- TASK ITEM
Which lines of the data include the string "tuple"? List them all.

- DATA FOR PROCESSING
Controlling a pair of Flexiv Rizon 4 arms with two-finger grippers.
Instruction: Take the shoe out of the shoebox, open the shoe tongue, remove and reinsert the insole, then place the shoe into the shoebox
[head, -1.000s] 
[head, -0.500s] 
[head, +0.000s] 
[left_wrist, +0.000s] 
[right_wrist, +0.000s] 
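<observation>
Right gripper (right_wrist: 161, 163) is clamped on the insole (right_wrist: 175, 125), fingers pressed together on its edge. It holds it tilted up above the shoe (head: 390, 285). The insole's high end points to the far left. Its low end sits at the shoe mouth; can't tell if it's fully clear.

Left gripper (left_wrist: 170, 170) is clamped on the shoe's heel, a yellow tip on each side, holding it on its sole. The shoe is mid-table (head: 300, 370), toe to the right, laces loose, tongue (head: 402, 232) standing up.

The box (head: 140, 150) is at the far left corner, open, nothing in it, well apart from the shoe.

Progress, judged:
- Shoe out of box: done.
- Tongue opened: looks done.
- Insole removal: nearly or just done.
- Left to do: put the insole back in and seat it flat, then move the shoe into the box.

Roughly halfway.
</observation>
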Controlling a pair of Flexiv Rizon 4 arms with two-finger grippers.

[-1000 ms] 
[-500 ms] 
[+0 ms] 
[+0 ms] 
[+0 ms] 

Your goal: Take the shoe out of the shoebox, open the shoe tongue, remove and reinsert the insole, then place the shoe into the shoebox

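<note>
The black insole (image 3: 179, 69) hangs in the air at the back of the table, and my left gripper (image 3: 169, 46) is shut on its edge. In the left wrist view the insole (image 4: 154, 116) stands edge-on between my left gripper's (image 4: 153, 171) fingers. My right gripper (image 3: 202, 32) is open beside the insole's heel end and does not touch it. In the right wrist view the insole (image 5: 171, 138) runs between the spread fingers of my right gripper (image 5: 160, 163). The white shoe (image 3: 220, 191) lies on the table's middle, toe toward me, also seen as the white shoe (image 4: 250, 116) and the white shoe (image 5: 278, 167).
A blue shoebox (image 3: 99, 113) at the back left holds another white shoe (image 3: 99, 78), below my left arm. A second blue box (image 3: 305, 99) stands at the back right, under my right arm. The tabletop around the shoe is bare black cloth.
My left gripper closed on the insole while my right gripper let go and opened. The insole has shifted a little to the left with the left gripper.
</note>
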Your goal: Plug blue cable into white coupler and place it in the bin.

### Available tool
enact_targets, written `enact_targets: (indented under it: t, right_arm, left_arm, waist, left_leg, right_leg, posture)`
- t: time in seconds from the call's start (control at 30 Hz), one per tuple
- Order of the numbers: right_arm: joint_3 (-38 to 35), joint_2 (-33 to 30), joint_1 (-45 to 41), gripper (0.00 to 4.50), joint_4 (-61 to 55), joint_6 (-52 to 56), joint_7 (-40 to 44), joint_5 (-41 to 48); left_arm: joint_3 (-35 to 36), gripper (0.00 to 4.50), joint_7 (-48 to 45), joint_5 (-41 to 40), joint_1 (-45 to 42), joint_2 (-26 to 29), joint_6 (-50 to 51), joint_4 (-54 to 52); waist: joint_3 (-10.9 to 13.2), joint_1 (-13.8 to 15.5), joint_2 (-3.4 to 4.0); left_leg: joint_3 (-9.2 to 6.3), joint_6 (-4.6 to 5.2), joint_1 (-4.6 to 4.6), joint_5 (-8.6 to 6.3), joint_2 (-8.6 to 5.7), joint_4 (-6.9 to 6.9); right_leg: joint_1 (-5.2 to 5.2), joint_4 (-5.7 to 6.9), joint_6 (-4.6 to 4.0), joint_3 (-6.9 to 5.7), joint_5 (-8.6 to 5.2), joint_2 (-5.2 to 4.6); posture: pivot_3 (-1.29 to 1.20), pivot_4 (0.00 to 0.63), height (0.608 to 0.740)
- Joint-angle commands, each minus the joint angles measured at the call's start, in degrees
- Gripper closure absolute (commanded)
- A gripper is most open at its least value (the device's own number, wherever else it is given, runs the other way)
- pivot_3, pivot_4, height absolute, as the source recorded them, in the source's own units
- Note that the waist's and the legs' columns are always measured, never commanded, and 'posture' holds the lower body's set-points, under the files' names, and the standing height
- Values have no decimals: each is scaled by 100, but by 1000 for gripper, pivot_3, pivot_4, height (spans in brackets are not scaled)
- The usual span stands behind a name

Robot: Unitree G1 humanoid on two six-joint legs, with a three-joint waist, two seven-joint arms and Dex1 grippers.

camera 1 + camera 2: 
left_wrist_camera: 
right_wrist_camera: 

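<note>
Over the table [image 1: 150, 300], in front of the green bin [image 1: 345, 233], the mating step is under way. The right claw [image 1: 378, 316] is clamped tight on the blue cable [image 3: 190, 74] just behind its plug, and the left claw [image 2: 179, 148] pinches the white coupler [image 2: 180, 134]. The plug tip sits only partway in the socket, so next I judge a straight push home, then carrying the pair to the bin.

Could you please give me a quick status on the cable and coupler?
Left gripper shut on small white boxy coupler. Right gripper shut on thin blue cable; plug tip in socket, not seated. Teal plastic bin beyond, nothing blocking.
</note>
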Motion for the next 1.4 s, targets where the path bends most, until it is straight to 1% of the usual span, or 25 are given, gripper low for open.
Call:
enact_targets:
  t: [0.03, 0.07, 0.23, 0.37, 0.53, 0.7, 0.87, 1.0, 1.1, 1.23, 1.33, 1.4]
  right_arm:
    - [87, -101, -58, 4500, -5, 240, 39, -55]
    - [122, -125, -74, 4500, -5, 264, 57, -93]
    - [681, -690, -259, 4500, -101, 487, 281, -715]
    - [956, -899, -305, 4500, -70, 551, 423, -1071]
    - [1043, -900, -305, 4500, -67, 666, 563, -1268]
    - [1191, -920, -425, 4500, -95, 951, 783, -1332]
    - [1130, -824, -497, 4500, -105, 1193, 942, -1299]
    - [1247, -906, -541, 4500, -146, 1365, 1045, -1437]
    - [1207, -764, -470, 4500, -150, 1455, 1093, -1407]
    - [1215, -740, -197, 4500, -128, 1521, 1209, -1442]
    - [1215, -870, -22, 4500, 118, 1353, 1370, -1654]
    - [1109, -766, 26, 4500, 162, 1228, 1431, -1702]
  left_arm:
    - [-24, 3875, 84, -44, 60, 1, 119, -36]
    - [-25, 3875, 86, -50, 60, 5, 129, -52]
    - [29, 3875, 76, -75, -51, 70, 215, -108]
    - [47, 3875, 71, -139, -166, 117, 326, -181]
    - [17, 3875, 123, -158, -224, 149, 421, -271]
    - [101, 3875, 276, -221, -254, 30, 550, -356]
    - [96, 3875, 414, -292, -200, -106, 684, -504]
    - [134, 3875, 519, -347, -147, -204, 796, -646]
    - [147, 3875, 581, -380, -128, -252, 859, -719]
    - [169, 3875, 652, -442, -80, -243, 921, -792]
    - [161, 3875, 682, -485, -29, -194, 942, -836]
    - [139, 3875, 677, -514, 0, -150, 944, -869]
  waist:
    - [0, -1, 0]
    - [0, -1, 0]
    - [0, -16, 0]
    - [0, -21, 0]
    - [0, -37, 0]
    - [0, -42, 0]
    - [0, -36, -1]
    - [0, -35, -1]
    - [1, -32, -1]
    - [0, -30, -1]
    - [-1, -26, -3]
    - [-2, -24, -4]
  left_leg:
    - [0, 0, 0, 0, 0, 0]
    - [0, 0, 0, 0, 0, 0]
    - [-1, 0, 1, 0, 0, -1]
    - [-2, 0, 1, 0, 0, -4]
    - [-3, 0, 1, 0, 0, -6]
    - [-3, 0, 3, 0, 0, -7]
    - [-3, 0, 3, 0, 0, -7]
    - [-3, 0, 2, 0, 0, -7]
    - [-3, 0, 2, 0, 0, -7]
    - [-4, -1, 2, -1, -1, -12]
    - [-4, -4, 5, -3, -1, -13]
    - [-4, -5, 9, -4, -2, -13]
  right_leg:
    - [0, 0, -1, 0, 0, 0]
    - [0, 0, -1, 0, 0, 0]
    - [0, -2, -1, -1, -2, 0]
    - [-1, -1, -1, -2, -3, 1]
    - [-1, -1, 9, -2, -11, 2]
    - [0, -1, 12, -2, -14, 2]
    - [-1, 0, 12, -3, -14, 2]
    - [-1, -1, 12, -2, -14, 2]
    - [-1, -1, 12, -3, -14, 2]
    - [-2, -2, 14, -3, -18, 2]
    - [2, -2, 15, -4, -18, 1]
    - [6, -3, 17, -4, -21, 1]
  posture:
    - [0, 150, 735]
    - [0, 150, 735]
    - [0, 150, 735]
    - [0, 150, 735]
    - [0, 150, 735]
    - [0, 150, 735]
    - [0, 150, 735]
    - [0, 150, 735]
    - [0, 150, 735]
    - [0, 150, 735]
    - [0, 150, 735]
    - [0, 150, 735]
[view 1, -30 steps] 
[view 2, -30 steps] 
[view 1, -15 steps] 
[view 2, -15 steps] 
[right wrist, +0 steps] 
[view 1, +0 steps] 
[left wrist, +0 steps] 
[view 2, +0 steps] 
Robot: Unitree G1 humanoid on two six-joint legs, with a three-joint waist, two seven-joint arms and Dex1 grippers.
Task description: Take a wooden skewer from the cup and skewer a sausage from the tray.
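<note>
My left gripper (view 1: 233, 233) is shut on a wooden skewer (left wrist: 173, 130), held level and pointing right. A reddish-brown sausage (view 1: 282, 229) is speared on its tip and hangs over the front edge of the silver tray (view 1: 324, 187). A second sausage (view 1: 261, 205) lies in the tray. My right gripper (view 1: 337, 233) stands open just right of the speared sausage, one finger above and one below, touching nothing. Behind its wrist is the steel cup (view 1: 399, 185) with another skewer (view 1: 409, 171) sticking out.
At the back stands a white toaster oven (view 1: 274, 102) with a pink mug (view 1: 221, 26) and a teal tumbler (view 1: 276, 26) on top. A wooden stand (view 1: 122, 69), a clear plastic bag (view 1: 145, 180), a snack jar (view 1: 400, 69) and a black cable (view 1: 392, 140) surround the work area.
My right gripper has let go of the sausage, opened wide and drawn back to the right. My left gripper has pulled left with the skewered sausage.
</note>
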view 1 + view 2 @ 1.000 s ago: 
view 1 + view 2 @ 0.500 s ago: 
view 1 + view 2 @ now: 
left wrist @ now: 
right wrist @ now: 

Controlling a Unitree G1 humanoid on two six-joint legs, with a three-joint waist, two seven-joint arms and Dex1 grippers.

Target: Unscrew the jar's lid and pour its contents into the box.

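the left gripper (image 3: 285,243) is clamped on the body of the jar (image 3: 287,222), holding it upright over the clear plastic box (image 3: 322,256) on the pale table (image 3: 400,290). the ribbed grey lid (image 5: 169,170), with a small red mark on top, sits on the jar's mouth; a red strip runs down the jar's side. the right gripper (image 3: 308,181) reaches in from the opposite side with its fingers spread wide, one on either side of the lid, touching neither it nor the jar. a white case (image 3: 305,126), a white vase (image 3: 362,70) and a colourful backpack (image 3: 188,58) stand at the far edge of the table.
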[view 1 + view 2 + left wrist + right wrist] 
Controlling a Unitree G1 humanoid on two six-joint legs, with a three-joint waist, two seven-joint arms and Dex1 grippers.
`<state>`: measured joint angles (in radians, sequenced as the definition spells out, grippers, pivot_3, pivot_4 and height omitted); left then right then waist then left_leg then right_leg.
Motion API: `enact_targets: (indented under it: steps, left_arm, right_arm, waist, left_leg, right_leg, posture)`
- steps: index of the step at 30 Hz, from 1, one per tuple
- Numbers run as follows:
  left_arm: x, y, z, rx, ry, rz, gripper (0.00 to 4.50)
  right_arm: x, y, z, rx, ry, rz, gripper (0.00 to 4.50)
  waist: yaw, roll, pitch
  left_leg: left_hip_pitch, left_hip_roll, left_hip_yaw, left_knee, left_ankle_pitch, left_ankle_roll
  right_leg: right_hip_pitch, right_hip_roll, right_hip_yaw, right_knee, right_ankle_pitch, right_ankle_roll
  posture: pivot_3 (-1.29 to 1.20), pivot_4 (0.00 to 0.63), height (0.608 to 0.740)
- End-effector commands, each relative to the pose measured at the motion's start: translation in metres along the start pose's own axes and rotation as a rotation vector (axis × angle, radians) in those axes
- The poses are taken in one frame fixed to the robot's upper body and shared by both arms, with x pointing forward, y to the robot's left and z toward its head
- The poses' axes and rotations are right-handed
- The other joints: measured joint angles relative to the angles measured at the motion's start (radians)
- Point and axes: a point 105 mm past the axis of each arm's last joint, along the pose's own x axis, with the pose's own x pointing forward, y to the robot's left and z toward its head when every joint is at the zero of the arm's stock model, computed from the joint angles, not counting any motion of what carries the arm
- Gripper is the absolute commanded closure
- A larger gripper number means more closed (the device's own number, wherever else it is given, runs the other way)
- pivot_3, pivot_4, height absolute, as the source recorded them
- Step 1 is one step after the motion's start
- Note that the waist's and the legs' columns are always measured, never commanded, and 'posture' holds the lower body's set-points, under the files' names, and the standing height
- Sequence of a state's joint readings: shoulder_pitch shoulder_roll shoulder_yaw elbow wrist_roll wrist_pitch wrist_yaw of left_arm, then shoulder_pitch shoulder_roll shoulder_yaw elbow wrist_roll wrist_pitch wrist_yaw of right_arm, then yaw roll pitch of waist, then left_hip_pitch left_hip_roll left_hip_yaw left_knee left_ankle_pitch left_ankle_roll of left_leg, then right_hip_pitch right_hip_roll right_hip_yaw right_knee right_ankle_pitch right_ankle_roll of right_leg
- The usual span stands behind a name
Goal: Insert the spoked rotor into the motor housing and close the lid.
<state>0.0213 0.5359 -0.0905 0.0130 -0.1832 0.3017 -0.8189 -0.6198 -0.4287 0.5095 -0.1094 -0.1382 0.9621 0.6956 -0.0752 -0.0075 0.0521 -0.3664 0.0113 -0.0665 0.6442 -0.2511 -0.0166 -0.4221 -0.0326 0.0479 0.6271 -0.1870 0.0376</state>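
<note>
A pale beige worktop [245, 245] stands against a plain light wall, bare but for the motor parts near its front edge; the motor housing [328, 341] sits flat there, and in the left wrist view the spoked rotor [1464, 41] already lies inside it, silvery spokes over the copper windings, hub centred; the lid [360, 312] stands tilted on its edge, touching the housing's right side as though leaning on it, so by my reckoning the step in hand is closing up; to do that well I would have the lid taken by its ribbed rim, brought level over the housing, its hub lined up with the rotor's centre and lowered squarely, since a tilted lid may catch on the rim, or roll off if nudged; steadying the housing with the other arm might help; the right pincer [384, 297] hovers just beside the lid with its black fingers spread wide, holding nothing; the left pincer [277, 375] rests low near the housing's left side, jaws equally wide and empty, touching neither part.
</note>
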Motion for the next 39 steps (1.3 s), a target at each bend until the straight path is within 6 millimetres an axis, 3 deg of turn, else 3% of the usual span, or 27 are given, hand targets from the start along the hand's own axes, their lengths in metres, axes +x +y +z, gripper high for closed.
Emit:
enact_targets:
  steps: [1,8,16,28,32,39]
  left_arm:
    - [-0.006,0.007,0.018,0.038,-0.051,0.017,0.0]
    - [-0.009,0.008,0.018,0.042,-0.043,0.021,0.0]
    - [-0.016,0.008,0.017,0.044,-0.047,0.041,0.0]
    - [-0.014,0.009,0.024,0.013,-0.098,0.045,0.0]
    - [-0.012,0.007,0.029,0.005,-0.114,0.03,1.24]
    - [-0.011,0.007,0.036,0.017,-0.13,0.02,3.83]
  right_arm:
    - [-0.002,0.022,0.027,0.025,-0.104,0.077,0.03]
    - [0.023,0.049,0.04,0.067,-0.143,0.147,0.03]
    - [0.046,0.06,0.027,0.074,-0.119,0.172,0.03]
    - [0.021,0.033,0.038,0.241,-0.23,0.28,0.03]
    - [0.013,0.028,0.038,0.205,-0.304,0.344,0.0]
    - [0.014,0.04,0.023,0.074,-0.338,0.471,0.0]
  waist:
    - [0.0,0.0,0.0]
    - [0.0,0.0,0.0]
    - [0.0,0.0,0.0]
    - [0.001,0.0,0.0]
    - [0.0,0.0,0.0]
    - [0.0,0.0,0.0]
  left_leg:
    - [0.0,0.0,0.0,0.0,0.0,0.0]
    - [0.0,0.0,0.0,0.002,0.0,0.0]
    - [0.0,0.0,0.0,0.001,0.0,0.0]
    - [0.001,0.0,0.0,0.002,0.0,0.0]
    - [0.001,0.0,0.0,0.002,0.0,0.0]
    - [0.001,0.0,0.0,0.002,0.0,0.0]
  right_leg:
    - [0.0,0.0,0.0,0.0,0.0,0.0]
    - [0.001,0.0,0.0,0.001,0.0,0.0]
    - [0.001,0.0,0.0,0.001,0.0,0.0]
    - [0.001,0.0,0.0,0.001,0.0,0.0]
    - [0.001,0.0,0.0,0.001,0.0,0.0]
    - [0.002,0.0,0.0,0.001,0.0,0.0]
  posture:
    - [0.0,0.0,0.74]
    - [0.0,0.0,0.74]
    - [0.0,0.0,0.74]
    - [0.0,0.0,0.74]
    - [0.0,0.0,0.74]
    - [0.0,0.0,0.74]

- COMPLETED TASK
- t: time in seconds from the call's start (control at 30 Hz), one per tuple
- steps: index of the step at 30 Hz, from 1, one per tuple

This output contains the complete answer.